It’s a question that people continue to ask – why do we still have Pride?
Gay Pride events have been an integral part of the Gay Rights movement for decades and have no doubt helped us in working towards our fight for equality. We’ve made progress in many areas, including the abolition of Section 28, equalisation of the age of consent and the introduction of civil partnerships in 2005.
The UK is one of the most LGBT friendly places in the world. This is BRILLIANT. So you may wonder what more we hope to achieve?
Well, quite a lot more, actually.
Each year, debate rages over the need for Pride.
“There’s no straight pride, so why is there a gay one?” is a question that pops up over and over again.
There’s no straight pride because, quite simply, there doesn’t need to be one.
Straight children aren’t victimised for being straight. It’s who they are. They don’t have to hide it. Straight kids aren’t considered “different” for being straight. No-one has ever wrestled with the decision of coming out as heterosexual.

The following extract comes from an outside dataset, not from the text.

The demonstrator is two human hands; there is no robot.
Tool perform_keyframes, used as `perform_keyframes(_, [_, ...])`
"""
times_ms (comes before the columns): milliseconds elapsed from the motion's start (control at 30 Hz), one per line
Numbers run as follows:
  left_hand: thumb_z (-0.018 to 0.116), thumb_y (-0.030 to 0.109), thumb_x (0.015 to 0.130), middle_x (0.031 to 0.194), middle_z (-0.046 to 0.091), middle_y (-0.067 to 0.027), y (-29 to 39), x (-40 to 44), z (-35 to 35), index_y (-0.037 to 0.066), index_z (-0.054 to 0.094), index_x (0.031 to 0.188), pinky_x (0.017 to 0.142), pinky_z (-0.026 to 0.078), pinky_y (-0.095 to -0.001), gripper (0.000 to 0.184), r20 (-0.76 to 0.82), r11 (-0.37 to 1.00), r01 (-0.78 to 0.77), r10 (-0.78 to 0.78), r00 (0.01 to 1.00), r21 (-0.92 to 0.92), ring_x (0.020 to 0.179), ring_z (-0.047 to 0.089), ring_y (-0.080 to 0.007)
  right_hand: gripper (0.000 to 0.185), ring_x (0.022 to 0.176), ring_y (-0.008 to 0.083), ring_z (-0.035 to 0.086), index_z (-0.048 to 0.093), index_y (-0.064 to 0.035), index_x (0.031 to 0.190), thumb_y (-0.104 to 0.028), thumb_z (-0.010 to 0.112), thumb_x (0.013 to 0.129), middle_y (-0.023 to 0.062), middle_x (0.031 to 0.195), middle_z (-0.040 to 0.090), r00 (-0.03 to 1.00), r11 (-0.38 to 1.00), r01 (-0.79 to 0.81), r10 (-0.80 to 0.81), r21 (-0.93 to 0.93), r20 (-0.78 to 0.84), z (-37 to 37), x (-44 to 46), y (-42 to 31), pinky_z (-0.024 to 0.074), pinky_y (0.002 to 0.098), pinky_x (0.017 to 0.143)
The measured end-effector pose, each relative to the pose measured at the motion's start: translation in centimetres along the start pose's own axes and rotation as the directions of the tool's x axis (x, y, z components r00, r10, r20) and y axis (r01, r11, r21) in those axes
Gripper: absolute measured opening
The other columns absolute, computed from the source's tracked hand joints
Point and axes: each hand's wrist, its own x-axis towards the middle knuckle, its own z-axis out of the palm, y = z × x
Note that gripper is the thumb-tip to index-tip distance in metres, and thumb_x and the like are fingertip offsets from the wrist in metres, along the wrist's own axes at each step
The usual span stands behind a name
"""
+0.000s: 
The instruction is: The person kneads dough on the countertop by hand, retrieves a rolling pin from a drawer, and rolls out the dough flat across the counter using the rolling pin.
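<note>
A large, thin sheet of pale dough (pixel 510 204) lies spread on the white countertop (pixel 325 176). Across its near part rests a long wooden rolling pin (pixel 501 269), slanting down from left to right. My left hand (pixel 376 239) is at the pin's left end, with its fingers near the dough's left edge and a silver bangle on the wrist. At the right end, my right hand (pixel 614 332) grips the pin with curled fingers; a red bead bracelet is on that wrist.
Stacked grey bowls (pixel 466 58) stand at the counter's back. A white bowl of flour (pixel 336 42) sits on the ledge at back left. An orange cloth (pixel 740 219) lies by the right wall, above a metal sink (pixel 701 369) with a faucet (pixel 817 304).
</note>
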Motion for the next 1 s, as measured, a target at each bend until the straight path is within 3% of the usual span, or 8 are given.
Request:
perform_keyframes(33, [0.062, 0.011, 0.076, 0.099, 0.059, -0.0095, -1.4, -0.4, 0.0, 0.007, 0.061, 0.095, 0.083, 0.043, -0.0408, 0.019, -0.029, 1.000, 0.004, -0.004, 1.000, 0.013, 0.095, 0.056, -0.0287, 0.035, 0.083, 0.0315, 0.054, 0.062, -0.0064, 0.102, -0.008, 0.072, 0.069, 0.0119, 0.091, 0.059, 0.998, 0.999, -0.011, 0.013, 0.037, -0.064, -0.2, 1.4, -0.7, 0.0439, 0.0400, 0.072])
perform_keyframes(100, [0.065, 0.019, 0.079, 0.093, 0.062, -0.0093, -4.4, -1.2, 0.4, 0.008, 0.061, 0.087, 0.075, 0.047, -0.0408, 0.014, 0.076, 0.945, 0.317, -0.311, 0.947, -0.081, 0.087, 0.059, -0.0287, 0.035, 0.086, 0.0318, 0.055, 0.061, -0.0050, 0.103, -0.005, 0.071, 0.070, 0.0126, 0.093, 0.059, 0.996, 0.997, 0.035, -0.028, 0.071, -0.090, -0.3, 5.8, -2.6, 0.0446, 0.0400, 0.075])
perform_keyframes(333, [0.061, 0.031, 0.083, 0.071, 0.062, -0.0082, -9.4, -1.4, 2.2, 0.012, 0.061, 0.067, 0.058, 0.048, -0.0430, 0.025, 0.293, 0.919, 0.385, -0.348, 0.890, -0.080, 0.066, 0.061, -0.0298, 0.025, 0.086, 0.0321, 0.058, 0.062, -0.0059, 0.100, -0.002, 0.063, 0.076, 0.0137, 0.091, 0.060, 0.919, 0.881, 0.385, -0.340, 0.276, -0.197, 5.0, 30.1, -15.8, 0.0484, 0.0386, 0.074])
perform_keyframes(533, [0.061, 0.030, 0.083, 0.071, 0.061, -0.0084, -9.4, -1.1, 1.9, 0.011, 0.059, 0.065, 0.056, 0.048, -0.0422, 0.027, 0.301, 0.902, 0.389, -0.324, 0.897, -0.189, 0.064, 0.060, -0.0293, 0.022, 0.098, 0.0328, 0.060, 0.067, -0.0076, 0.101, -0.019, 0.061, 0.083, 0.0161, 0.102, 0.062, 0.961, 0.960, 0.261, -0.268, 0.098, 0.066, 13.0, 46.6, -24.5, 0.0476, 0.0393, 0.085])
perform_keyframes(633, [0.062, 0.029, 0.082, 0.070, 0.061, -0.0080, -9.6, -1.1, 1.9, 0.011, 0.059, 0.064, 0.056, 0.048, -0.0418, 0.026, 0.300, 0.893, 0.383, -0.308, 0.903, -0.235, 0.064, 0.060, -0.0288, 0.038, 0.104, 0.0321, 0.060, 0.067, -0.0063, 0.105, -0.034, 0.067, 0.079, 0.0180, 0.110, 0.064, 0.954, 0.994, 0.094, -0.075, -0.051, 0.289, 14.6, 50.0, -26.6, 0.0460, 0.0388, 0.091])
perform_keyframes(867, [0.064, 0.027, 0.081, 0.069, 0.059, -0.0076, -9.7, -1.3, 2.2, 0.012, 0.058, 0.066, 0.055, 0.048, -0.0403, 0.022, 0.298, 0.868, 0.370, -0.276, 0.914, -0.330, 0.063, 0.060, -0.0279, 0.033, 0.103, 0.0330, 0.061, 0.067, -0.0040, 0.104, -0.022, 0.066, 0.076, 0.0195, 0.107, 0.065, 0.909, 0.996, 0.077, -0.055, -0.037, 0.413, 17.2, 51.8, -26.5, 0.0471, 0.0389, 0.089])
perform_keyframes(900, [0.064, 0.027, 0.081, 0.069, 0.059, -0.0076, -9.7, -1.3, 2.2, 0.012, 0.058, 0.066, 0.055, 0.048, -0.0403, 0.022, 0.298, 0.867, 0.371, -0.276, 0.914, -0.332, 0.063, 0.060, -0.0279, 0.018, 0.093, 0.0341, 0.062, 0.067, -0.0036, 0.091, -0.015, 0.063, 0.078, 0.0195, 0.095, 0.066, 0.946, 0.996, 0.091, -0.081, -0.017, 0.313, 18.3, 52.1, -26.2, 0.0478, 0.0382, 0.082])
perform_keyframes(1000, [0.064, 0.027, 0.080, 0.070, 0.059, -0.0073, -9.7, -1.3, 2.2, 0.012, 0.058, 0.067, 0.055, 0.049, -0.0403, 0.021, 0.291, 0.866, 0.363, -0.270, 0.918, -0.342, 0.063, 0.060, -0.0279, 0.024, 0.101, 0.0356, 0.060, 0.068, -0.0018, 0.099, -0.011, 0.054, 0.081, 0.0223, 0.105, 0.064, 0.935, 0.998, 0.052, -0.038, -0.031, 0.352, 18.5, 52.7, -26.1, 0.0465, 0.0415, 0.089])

Gay kids still wake up each and every day, dreading school. Putting up a front. They have been gay from birth – they probably don’t even know that yet, but they know they don’t fit in.
They know it hurts when they’re called “gay”.
The truth is that gay children are five times more likely to commit suicide than their straight counterparts.
That is not acceptable.
We want to teach that it’s fine to be gay. It doesn’t matter.
It certainly shouldn’t matter.
There’s so much hate in the world! We should stand up and teach people that it’s irrelevant who you love. How fantastic that you love someone. Don’t hide it! Shine your light. Don’t be ashamed, because there’s nothing to be ashamed of.
The sad truth is homophobia is alive and kicking. Take a look at the comments on local news websites. If being gay isn’t an issue, why are the vocal minority so very upset? It’s all about love – not hate – after all.
This shows how far we still really need to come.
Thank god the United Kingdom is a million miles ahead of other countries. If gay pride were so unimportant, why would Russia have outlawed it for 100 years? What are they afraid of?
Pride is just that, it’s a chance to be proud and a chance to make a difference to the attitudes that still surround us to this day. Pride is about standing up, with our straight friends and family and saying that “we’re here and we’re happy”.
There is no apology for shoving our sexuality “down people’s throats” – because we don’t do that. We live our lives. Being gay is nothing to be ashamed of and we are not ashamed to show our love. No-one accuses a boyfriend and girlfriend of having a political motive when they kiss.
Love is something to be proud of, not something to hide.